▶ To do
Give each entry back by retyping it exactly as written.

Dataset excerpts
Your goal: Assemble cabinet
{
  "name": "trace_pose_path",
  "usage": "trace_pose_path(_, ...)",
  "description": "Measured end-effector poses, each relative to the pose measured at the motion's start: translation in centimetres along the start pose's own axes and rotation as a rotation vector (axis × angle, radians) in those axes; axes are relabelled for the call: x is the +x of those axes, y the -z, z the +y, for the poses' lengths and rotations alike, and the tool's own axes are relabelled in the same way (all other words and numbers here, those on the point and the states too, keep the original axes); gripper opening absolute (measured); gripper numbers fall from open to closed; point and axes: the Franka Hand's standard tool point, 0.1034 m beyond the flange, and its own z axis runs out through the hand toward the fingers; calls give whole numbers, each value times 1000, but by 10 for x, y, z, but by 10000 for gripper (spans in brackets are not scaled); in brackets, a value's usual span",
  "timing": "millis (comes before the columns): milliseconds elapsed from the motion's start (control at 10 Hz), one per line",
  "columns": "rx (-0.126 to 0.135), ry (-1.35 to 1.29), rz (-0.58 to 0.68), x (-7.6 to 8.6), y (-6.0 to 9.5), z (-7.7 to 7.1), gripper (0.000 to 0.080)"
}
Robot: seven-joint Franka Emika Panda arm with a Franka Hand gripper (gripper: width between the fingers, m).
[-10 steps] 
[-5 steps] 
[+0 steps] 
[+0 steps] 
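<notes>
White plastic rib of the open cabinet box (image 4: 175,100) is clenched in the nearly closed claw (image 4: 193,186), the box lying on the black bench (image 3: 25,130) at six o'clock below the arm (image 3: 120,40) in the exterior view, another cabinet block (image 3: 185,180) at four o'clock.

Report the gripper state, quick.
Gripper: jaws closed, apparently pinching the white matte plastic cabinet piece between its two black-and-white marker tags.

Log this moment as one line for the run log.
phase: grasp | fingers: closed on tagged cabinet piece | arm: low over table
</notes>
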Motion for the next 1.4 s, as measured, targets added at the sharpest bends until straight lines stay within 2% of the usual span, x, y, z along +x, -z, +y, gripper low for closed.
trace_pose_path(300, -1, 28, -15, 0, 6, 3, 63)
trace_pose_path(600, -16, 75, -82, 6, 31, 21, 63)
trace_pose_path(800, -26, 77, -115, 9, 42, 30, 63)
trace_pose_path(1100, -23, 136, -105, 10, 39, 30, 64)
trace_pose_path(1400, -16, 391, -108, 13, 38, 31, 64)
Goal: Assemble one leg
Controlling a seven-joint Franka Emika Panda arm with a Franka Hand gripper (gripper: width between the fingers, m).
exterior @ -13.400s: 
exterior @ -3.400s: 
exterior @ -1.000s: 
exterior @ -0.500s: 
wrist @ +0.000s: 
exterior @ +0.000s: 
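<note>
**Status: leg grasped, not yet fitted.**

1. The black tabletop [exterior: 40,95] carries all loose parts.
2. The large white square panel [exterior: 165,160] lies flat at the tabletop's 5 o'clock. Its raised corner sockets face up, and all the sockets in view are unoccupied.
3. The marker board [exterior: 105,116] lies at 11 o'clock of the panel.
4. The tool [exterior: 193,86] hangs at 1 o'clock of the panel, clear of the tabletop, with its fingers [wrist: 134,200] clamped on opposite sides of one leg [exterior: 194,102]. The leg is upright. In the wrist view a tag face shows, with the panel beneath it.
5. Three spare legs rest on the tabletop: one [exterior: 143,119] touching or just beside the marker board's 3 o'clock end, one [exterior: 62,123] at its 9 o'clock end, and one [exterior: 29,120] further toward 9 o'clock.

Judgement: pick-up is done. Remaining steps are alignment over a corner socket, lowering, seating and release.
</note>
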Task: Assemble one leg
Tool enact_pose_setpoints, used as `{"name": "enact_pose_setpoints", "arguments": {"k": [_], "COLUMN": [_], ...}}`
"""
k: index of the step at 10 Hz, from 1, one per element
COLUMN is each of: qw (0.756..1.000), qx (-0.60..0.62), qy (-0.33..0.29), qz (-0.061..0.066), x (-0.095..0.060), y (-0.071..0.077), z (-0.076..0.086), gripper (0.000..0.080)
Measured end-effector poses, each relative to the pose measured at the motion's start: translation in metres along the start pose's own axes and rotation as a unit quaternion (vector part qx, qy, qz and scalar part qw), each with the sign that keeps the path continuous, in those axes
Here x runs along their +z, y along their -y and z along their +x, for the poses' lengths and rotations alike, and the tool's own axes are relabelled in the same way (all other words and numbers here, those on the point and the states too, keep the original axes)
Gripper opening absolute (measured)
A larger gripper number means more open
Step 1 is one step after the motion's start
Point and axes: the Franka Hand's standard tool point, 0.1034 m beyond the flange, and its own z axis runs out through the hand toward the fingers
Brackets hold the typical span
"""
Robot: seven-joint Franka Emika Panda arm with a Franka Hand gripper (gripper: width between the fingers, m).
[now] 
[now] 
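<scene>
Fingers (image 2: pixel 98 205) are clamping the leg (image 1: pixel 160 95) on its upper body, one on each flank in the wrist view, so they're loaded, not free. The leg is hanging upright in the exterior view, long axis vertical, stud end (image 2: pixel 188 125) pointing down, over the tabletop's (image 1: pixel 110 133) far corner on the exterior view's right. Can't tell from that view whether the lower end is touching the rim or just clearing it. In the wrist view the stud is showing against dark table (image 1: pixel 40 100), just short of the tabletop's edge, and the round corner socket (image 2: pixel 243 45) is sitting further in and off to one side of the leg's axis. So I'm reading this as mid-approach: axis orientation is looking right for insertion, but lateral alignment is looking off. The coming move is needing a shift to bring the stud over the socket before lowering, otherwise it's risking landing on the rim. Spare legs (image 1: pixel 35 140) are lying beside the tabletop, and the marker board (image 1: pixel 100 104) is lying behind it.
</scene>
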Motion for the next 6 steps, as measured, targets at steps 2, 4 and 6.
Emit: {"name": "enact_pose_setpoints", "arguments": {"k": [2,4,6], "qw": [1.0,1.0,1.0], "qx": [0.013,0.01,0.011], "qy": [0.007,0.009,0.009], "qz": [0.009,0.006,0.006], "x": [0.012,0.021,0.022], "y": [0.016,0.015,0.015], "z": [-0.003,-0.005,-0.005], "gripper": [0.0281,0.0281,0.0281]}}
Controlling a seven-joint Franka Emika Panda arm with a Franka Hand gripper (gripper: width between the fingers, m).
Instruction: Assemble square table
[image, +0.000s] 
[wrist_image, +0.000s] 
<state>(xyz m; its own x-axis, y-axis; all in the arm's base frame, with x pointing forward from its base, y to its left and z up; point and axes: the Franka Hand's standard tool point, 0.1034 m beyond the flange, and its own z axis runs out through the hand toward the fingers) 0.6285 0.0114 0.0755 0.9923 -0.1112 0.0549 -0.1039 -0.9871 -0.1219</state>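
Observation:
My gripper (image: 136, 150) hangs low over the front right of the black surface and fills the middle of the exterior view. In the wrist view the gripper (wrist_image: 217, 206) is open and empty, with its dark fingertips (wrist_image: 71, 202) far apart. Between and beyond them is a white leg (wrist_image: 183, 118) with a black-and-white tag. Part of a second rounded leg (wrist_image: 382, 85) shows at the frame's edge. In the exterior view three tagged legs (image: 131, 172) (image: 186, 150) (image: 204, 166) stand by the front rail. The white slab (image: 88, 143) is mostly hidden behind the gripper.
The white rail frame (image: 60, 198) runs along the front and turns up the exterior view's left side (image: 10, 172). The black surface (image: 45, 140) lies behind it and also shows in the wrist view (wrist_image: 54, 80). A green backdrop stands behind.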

▶ Exercise output
Your goal: Assemble cabinet
{
  "name": "trace_pose_path",
  "usage": "trace_pose_path(_, ...)",
  "description": "Measured end-effector poses, each relative to the pose measured at the motion's start: translation in centimetres along the start pose's own axes and rotation as a rotation vector (axis × angle, radians) in those axes; axes are relabelled for the call: x is the +x of those axes, y the -z, z the +y, for the poses' lengths and rotations alike, and the tool's own axes are relabelled in the same way (all other words and numbers here, those on the point and the states too, keep the original axes); gripper opening absolute (measured); gripper numbers fall from open to closed; point and axes: the Franka Hand's standard tool point, 0.1034 m beyond the flange, and its own z axis runs out through the hand toward the fingers; calls give whole numbers, each value times 1000, but by 10 for x, y, z, but by 10000 for gripper (spans in brackets are not scaled); in brackets, a value's usual span",
  "timing": "millis (comes before the columns): milliseconds elapsed from the motion's start (control at 10 Hz), one per line",
  "columns": "rx (-0.126 to 0.135), ry (-1.35 to 1.29), rz (-0.58 to 0.68), x (-7.6 to 8.6), y (-6.0 to 9.5), z (-7.7 to 7.1), gripper (0.000 to 0.080)"
}
Robot: seven-joint Franka Emika Panda arm with a Franka Hand gripper (gripper: width between the fingers, m).
[-10 steps] 
[-5 steps] 
[+0 steps] 
[+0 steps] 
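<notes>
White plastic rib of the open cabinet box (image 4: 175,100) is clenched in the nearly closed claw (image 4: 193,186), the box lying on the black bench (image 3: 25,130) at six o'clock below the arm (image 3: 120,40) in the exterior view, another cabinet block (image 3: 185,180) at four o'clock.

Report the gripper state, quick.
Gripper: jaws closed, apparently pinching the white matte plastic cabinet piece between its two black-and-white marker tags.

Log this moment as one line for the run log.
phase: grasp | fingers: closed on tagged cabinet piece | arm: low over table
</notes>
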Motion for the next 1.4 s, as measured, targets added at the sharpest bends until straight lines stay within 2% of the usual span, x, y, z along +x, -z, +y, gripper low for closed.
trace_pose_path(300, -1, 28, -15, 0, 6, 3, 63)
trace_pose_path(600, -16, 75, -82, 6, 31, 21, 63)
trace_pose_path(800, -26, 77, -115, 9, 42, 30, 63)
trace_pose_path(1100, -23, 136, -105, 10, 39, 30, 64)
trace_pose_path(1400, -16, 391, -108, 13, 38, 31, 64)
Goal: Assemble one leg
Controlling a seven-joint Franka Emika Panda arm with a Franka Hand gripper (gripper: width between the fingers, m).
exterior @ -13.400s: 
exterior @ -3.400s: 
exterior @ -1.000s: 
exterior @ -0.500s: 
wrist @ +0.000s: 
exterior @ +0.000s: 
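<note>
**Status: leg grasped, not yet fitted.**

1. The black tabletop [exterior: 40,95] carries all loose parts.
2. The large white square panel [exterior: 165,160] lies flat at the tabletop's 5 o'clock. Its raised corner sockets face up, and all the sockets in view are unoccupied.
3. The marker board [exterior: 105,116] lies at 11 o'clock of the panel.
4. The tool [exterior: 193,86] hangs at 1 o'clock of the panel, clear of the tabletop, with its fingers [wrist: 134,200] clamped on opposite sides of one leg [exterior: 194,102]. The leg is upright. In the wrist view a tag face shows, with the panel beneath it.
5. Three spare legs rest on the tabletop: one [exterior: 143,119] touching or just beside the marker board's 3 o'clock end, one [exterior: 62,123] at its 9 o'clock end, and one [exterior: 29,120] further toward 9 o'clock.

Judgement: pick-up is done. Remaining steps are alignment over a corner socket, lowering, seating and release.
</note>
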Task: Assemble one leg
Tool enact_pose_setpoints, used as `{"name": "enact_pose_setpoints", "arguments": {"k": [_], "COLUMN": [_], ...}}`
"""
k: index of the step at 10 Hz, from 1, one per element
COLUMN is each of: qw (0.756..1.000), qx (-0.60..0.62), qy (-0.33..0.29), qz (-0.061..0.066), x (-0.095..0.060), y (-0.071..0.077), z (-0.076..0.086), gripper (0.000..0.080)
Measured end-effector poses, each relative to the pose measured at the motion's start: translation in metres along the start pose's own axes and rotation as a unit quaternion (vector part qx, qy, qz and scalar part qw), each with the sign that keeps the path continuous, in those axes
Here x runs along their +z, y along their -y and z along their +x, for the poses' lengths and rotations alike, and the tool's own axes are relabelled in the same way (all other words and numbers here, those on the point and the states too, keep the original axes)
Gripper opening absolute (measured)
A larger gripper number means more open
Step 1 is one step after the motion's start
Point and axes: the Franka Hand's standard tool point, 0.1034 m beyond the flange, and its own z axis runs out through the hand toward the fingers
Brackets hold the typical span
"""
Robot: seven-joint Franka Emika Panda arm with a Franka Hand gripper (gripper: width between the fingers, m).
[now] 
[now] 
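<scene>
Fingers (image 2: pixel 98 205) are clamping the leg (image 1: pixel 160 95) on its upper body, one on each flank in the wrist view, so they're loaded, not free. The leg is hanging upright in the exterior view, long axis vertical, stud end (image 2: pixel 188 125) pointing down, over the tabletop's (image 1: pixel 110 133) far corner on the exterior view's right. Can't tell from that view whether the lower end is touching the rim or just clearing it. In the wrist view the stud is showing against dark table (image 1: pixel 40 100), just short of the tabletop's edge, and the round corner socket (image 2: pixel 243 45) is sitting further in and off to one side of the leg's axis. So I'm reading this as mid-approach: axis orientation is looking right for insertion, but lateral alignment is looking off. The coming move is needing a shift to bring the stud over the socket before lowering, otherwise it's risking landing on the rim. Spare legs (image 1: pixel 35 140) are lying beside the tabletop, and the marker board (image 1: pixel 100 104) is lying behind it.
</scene>
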Motion for the next 6 steps, as measured, targets at steps 2, 4 and 6.
Emit: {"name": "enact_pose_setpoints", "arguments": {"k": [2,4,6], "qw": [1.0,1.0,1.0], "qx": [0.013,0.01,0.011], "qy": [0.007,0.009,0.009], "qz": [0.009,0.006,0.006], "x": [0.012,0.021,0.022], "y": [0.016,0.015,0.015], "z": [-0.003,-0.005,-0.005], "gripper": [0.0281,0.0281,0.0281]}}
Controlling a seven-joint Franka Emika Panda arm with a Franka Hand gripper (gripper: width between the fingers, m).
Instruction: Assemble square table
[image, +0.000s] 
[wrist_image, +0.000s] 
<state>(xyz m; its own x-axis, y-axis; all in the arm's base frame, with x pointing forward from its base, y to its left and z up; point and axes: the Franka Hand's standard tool point, 0.1034 m beyond the flange, and its own z axis runs out through the hand toward the fingers) 0.6285 0.0114 0.0755 0.9923 -0.1112 0.0549 -0.1039 -0.9871 -0.1219</state>
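Observation:
My gripper (image: 136, 150) hangs low over the front right of the black surface and fills the middle of the exterior view. In the wrist view the gripper (wrist_image: 217, 206) is open and empty, with its dark fingertips (wrist_image: 71, 202) far apart. Between and beyond them is a white leg (wrist_image: 183, 118) with a black-and-white tag. Part of a second rounded leg (wrist_image: 382, 85) shows at the frame's edge. In the exterior view three tagged legs (image: 131, 172) (image: 186, 150) (image: 204, 166) stand by the front rail. The white slab (image: 88, 143) is mostly hidden behind the gripper.
The white rail frame (image: 60, 198) runs along the front and turns up the exterior view's left side (image: 10, 172). The black surface (image: 45, 140) lies behind it and also shows in the wrist view (wrist_image: 54, 80). A green backdrop stands behind.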

This finishes the exercise.